Does Saturated Fat Make You Fat And Sick?

Our body needs fat from food. It’s a major source of energy. It helps you to absorb some oil-soluble vitamins and minerals and it’s the fuel of human metabolism, brain, nerves and body. Fat is needed to build cell membranes, the vital exterior of each cell, and the sheaths surrounding nerves. It is essential for blood clotting, muscle movement, and regulating inflammation.

For long-term health, some fats are better than others. Good, high-quality fats contribute to better cognition, better memory, faster learning and greater resistance to stress and depression.

Saturated fats have had a bad reputation for more than 50 years (read more). Now there’s another new study among many others, cleaning up the reputation of saturated fats. Norwegian diet intervention study (FATFUNC) published in The American Journal of Clinical Nutrition, study leader assistant Prof. Simon Nitter Dankel and colleagues have questioned and overturned the dietary theory that saturated fat is unhealthy for most of the population. It has been claimed that the consumption of saturated fats can lead to levels of “bad” cholesterol in the blood that may raise the risk of heart disease, but there has always been a lack of evidence for this.

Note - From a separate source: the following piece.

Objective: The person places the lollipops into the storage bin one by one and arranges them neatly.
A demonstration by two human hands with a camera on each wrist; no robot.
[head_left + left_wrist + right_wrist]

Saturated fats are usually found in animal-based foods including meat and dairy products such as red meat, cheese and butter.

Dankel and his team randomly divided 46 men, with abdominal obesity, into two groups. The other group consumed very high–fat, low-carbohydrate diet and the other very low-fat, high-carbohydrate diet for 12 weeks. The diets were equal in energy and protein. Diets were based on low-processed, lower-glycemic foods including high amounts of vegetables and rice instead of flour-based products. Fat mass in these two groups was quantified with computed tomography imaging.

Here’s why saturated fat is not as unhealthy as you probably think by The Huffington Post.

Misunderstood cholesterol

One of the big misleading studies in the 1950s and ’60s was about oxidised cholesterol and not the cholesterol itself. The sick brain seems to have, according to the recent studies, a severe lack of cholesterol. Evidence shows that elderly people actually benefit from high cholesterol and the high cholesterol are scientifically connected to a long lifespan and memory functioning while low cholesterol has been associated with poorer memory, lower scores on abstract reasoning, attention and concentration, verbal fluency and executive function. Science has also managed to prove that the new synapses in the brain require cholesterol, that sleeks the cell membranes together and by doing so enables the signals easily go through the synapses. Cholesterol also helps the fast information transfer in the brain. In other words, cholesterol enhances the right function and communication in the brain. Cholesterol also functions as an antioxidant in the brain and is a precursor of vitamin D, which is also a very strong tame for inflammation.

The problems occur when the cholesterol is oxidised. This can happen for example when vegetable oils are used for cooking and produce oxidised cholesterol. The body treats oxidised cholesterol and other oxidised fatlike invading bacteria. Also, extra glucose (from sugar, carbohydrates or excess protein) that can not access into the cells because of the insulin resistance, can oxidise the LDL-cholesterol making it a “bad LDL” through LDL glycation (hence it’s a protein!). According to Dr David Perlmutter, the LDL cholesterol is not actually “bad cholesterol” at all like told, but a very important carrier protein that carries vital cholesterol into the brain and states an important role for example in Alzheimer’s disease. LDLs can turn dangerous when under oxidative stress. (6,7,8,9,10)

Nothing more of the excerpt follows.